Extracted data entries:
====

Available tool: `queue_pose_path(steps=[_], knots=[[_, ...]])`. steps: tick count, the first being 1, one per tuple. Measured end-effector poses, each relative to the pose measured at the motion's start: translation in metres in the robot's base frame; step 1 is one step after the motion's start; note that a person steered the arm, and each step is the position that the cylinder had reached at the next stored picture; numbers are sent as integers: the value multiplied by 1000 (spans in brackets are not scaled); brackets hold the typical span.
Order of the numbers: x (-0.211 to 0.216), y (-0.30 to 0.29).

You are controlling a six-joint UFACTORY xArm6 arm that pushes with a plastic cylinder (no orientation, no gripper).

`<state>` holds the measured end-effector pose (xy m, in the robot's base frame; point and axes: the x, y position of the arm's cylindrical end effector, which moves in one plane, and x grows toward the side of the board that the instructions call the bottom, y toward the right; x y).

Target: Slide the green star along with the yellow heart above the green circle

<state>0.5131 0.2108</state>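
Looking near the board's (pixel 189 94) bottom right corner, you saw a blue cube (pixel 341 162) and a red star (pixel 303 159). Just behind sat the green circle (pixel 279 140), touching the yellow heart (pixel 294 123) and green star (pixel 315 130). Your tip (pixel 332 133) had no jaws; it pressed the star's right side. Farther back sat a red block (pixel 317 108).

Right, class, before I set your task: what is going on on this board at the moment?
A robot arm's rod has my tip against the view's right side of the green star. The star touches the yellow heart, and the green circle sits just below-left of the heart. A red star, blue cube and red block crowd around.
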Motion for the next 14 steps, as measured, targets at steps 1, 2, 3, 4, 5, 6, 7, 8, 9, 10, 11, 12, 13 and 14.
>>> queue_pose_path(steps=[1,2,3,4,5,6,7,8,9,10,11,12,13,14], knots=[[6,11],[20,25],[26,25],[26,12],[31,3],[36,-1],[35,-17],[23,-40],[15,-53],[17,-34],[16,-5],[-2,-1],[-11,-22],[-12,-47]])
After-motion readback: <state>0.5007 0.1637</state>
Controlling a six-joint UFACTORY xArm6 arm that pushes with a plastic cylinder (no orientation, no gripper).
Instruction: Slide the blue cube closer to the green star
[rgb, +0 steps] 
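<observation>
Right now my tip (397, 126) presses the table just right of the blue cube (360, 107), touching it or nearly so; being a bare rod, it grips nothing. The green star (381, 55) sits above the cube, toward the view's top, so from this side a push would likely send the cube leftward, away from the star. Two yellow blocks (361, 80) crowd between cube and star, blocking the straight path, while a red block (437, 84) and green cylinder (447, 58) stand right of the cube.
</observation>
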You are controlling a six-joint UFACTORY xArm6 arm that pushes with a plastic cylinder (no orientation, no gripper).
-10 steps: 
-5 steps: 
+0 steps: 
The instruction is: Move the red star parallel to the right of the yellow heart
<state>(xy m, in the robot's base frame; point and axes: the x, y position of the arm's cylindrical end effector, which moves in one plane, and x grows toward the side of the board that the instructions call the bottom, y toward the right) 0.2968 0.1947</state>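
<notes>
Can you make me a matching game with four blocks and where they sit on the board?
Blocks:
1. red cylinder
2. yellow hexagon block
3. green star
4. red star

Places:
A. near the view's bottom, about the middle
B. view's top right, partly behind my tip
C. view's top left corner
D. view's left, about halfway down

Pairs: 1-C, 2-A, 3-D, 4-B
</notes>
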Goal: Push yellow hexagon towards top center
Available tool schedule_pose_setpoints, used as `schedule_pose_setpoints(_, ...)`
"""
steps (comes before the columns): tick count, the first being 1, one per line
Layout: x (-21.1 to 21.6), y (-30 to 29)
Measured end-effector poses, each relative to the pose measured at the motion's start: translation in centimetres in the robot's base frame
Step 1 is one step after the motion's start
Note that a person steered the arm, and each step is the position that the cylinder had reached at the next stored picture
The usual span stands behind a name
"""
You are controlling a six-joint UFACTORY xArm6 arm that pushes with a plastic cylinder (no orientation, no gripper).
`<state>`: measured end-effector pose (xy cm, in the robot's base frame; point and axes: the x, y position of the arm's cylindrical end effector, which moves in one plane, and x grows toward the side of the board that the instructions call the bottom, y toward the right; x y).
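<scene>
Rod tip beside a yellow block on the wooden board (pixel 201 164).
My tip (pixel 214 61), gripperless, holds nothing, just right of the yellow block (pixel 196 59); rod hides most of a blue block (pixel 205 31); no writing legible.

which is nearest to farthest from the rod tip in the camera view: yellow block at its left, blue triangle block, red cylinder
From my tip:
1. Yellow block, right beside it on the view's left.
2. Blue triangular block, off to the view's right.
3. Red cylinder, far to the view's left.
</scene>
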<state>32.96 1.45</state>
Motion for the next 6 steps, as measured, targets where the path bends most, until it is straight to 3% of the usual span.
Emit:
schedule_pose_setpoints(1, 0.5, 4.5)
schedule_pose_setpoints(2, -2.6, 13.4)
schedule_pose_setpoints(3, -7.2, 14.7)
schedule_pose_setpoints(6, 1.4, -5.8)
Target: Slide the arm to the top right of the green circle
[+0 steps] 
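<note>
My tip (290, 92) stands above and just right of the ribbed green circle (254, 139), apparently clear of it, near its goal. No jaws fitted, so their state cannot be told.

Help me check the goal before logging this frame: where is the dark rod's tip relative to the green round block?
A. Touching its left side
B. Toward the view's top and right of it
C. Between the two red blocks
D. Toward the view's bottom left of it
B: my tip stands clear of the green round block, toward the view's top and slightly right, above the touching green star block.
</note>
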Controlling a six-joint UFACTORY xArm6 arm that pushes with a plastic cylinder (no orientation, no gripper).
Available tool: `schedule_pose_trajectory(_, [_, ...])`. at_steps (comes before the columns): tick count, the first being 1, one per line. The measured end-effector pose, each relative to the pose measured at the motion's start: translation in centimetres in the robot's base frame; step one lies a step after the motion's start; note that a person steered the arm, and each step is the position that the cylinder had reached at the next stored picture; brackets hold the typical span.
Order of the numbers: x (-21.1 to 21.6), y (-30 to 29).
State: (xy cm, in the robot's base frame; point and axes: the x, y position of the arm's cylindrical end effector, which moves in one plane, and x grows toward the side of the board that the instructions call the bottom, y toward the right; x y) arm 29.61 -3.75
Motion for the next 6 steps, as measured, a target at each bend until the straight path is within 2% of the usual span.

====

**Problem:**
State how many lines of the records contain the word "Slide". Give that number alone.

**Exercise result:**
3